The change into a different creature I can understand. The bending, breaking, and reshaping of bones is far-fetched, but within the realm of reason as it applies to fiction. Same with the copious amounts of body hair. But the teeth have always bothered me. I just can’t get behind teeth suddenly growing in size and turning into wicked sharp fangs.

It’s a dumb thing to be bothered by, but I really don’t have much else going on right now, so.

I decided, when I was coming up with the concept of my book, and the various rules that my werewolf character would live by, that I wanted to make the sharp teeth a key part of the story, and of the character.

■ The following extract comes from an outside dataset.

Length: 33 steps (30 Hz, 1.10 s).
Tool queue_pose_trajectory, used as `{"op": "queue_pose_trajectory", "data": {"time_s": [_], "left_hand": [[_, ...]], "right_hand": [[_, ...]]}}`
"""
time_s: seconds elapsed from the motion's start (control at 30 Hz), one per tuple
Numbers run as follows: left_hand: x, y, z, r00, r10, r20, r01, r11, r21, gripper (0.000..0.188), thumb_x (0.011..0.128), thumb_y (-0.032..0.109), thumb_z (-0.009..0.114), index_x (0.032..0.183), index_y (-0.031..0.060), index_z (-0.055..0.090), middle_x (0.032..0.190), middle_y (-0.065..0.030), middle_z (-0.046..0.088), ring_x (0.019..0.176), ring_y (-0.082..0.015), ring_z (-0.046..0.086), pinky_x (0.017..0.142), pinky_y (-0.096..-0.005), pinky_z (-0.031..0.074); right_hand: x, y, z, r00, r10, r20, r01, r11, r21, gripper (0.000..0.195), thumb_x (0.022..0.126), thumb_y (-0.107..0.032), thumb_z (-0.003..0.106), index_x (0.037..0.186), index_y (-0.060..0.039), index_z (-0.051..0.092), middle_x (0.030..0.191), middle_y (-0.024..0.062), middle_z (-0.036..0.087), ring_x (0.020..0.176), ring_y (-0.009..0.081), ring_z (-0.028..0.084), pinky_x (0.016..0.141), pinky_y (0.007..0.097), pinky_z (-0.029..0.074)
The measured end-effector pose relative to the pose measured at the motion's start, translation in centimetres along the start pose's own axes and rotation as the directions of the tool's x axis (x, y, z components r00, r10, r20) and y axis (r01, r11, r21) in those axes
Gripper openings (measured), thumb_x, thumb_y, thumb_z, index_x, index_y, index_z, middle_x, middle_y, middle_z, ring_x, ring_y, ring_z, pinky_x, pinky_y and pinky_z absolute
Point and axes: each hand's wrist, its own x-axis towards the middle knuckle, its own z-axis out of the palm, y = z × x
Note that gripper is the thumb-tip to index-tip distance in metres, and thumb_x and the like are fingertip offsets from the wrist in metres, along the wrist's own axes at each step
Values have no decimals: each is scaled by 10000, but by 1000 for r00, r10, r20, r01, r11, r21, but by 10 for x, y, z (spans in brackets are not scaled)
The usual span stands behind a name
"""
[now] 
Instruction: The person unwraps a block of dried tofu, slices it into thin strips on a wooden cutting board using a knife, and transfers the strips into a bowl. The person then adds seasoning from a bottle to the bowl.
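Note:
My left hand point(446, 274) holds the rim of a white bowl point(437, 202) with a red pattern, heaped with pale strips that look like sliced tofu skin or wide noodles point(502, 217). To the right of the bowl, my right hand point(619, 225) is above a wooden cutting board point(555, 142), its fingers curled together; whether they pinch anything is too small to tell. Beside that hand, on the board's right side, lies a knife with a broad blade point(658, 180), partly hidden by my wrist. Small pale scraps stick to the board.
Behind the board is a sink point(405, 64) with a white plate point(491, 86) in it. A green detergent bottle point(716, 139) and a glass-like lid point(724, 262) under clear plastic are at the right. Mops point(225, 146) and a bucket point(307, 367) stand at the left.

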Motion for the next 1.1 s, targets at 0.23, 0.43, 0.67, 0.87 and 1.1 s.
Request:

I wanted them to always be present in her mouth, a quirk that she would have to adapt to in order to pass for a normal human being. Granted, they wouldn’t be two-inch long monster fangs, not when she was human; they would hide farther up in her gums and jaw, and make their appearance when she changed or became agitated. This would lead to blood leaking from the corners of her mouth, which I thought would make for some interesting scenes.

Here’s the first change scene, which introduces Elizabeth’s sharp teeth. She’s in the shower, minding her own business, when the severe headache that has been bothering her off and on since she was bitten reappears for the last time. And no, there’s no full moon. The Gunthers, who will be mentioned in a few paragraphs, are her next-door neighbors.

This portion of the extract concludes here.